**Problem statement**
Return the lines of the material below exactly, beginning with the line that has "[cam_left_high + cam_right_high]" in it and finishing with the line that has "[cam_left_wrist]" in it. Leave all pictures aside.
***
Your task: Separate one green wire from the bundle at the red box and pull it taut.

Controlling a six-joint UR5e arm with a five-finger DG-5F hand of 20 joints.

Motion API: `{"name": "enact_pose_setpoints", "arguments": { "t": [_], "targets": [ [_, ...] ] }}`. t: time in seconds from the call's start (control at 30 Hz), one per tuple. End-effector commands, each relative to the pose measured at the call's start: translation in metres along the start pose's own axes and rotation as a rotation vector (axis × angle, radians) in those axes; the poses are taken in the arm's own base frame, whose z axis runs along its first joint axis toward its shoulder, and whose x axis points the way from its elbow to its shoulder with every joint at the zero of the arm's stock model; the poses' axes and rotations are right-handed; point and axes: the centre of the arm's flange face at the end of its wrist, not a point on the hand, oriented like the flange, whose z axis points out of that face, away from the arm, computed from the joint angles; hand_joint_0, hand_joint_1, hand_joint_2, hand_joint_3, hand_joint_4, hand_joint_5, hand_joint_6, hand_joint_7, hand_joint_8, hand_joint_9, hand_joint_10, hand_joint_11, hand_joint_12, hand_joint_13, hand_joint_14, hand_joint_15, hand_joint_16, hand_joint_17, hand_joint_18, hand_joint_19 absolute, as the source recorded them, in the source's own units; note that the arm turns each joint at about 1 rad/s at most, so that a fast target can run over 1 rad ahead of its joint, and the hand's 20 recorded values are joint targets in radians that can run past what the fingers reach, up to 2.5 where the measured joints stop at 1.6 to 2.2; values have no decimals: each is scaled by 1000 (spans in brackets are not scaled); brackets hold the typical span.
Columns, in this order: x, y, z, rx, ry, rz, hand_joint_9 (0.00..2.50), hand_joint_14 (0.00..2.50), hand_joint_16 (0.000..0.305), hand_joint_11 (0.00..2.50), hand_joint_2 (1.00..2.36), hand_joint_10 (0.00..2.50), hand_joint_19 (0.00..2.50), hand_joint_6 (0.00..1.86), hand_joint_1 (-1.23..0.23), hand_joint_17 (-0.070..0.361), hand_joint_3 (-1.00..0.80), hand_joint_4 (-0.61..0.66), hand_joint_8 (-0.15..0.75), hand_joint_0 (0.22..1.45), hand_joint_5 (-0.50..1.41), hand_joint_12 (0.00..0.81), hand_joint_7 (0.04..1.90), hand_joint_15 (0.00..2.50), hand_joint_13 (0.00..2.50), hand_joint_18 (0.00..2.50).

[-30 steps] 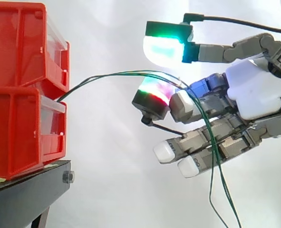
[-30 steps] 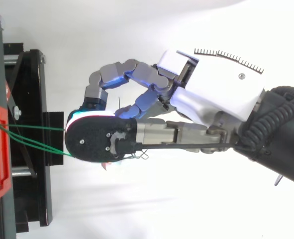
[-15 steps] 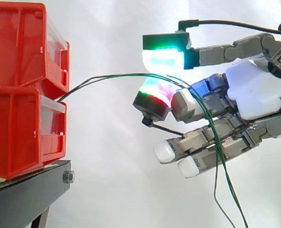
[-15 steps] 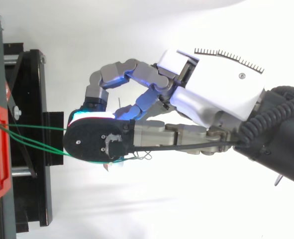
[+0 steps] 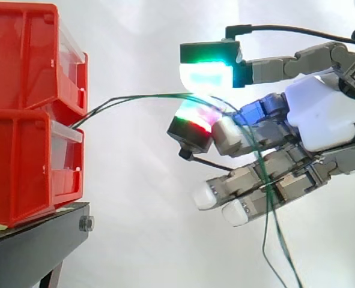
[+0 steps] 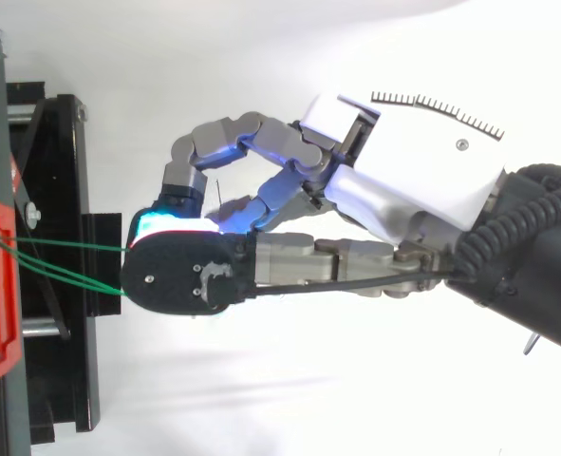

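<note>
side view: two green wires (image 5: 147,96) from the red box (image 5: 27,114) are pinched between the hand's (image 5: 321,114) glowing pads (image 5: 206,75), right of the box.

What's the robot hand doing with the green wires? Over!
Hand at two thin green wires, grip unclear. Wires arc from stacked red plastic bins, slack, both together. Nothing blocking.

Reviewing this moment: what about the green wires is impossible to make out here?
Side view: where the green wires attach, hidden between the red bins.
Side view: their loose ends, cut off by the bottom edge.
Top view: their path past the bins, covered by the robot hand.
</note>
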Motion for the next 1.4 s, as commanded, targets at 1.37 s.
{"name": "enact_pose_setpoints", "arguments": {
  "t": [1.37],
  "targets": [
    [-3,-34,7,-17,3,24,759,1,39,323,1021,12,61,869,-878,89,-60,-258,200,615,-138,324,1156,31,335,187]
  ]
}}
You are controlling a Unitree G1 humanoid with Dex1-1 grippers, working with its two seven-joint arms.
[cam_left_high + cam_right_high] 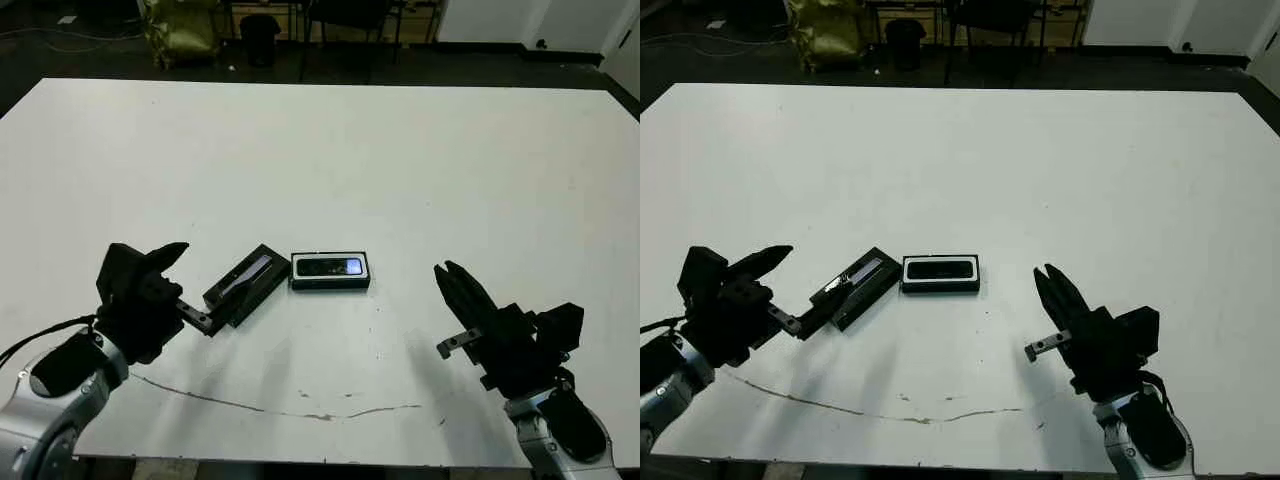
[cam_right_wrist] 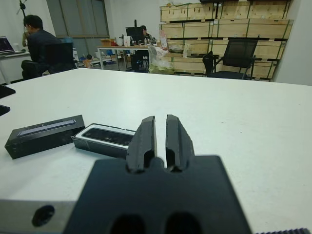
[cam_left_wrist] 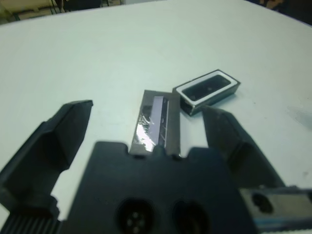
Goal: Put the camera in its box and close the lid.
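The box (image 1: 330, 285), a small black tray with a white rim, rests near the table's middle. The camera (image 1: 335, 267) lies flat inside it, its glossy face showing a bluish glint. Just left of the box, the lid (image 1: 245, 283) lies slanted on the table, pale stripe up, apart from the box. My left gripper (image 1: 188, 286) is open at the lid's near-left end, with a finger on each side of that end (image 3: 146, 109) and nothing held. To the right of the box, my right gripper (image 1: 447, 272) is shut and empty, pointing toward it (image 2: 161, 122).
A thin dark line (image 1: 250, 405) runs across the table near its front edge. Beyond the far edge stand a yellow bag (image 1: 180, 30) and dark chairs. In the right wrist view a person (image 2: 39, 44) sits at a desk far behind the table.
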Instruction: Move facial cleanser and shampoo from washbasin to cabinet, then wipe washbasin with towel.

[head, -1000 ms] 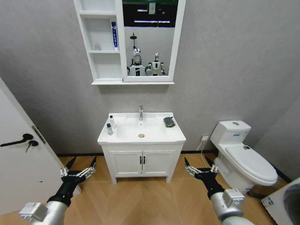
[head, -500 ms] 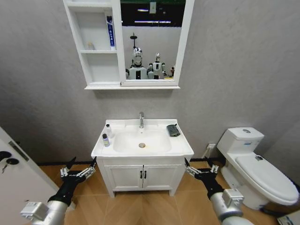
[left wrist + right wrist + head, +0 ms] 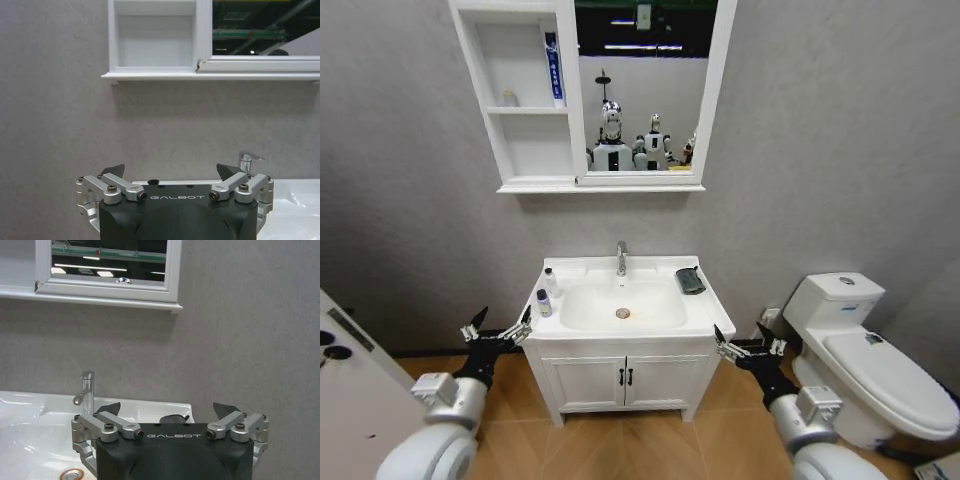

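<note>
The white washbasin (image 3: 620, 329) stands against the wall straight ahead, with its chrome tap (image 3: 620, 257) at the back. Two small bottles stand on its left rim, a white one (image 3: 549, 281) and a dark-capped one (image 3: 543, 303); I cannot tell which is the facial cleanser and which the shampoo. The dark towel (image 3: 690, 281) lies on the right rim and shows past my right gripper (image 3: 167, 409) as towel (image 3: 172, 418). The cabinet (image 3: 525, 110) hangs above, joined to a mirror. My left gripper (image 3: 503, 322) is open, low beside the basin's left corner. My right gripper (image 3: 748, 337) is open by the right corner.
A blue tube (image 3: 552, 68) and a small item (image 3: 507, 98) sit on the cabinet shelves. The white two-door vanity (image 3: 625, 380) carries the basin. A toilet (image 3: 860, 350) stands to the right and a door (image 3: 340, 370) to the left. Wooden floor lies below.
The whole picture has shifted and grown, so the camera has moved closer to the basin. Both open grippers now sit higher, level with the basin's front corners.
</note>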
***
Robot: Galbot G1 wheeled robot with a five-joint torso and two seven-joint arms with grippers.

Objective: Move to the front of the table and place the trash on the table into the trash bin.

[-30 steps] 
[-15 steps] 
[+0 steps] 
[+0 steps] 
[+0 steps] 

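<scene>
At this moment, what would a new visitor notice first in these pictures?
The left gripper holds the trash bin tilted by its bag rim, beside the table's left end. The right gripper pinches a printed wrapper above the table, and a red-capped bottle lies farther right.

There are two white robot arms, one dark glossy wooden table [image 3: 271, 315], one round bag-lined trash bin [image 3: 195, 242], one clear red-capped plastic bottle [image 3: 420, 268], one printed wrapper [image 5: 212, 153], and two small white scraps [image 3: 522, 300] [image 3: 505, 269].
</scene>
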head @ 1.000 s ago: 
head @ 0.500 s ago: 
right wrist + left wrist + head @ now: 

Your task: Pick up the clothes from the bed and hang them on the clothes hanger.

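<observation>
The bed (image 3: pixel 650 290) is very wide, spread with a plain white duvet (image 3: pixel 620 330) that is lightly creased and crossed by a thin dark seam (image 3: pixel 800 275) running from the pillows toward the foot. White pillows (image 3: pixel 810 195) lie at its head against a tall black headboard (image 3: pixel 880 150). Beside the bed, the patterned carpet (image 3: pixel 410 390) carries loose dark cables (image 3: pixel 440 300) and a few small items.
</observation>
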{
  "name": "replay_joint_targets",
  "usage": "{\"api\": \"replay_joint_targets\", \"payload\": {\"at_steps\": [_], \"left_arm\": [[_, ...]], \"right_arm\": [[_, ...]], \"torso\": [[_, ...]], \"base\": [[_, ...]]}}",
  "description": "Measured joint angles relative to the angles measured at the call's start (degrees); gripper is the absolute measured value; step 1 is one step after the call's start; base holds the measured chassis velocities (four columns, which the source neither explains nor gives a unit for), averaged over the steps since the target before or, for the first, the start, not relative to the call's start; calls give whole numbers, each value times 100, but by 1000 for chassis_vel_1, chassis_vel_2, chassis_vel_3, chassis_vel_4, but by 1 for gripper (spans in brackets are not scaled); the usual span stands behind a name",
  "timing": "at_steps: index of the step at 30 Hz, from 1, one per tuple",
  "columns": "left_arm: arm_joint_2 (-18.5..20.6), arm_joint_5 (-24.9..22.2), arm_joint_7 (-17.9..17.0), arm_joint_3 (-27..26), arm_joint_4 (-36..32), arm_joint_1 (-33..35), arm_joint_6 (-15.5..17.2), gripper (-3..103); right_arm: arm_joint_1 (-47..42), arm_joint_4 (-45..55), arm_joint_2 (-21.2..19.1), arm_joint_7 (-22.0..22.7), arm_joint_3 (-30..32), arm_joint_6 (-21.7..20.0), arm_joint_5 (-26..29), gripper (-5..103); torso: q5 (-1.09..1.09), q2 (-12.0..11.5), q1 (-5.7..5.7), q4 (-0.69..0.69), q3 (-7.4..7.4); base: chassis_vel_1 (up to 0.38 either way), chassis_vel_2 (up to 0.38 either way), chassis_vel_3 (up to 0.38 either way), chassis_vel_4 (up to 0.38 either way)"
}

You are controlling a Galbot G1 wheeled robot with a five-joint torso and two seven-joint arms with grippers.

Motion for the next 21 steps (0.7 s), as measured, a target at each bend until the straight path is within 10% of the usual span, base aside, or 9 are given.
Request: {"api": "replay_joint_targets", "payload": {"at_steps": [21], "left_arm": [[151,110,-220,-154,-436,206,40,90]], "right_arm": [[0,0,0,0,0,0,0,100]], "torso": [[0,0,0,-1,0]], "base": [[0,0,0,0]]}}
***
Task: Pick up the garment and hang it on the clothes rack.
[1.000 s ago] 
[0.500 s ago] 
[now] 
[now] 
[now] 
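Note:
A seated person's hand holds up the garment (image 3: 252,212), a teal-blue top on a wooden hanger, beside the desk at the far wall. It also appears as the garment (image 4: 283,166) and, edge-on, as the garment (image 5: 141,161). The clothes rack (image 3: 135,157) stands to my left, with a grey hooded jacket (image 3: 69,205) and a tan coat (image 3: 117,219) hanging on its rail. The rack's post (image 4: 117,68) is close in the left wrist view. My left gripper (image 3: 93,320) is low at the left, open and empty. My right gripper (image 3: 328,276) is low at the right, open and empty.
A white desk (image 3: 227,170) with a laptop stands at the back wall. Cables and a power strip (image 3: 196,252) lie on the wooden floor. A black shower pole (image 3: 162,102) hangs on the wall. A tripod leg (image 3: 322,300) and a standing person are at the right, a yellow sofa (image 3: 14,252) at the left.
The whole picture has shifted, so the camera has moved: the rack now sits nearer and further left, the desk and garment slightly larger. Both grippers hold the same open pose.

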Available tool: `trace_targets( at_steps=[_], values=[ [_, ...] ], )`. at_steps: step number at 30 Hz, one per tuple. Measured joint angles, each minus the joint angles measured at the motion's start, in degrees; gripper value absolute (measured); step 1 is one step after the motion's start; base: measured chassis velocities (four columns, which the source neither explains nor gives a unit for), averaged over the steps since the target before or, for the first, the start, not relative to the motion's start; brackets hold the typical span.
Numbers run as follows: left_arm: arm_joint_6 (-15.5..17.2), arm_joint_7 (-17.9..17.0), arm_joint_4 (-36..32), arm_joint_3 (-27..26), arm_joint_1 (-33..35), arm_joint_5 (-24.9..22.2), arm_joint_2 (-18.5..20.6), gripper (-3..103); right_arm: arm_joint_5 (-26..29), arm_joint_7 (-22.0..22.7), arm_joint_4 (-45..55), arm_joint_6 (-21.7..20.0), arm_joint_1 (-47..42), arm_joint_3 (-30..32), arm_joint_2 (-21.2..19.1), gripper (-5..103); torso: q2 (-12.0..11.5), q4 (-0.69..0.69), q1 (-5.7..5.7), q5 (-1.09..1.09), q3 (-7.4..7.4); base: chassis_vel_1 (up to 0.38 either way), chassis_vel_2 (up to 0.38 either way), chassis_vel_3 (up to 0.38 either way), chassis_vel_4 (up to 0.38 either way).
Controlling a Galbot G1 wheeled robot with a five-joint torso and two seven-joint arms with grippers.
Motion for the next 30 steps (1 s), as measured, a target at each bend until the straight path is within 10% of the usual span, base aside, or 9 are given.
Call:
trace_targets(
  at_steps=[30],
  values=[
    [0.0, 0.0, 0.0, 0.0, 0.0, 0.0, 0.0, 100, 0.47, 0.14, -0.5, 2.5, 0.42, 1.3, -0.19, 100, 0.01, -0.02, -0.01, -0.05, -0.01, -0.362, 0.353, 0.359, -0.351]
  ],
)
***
**Reply to the task**
[cam_left_high + cam_right_high] 
[cam_right_wrist] 
[cam_left_wrist] 

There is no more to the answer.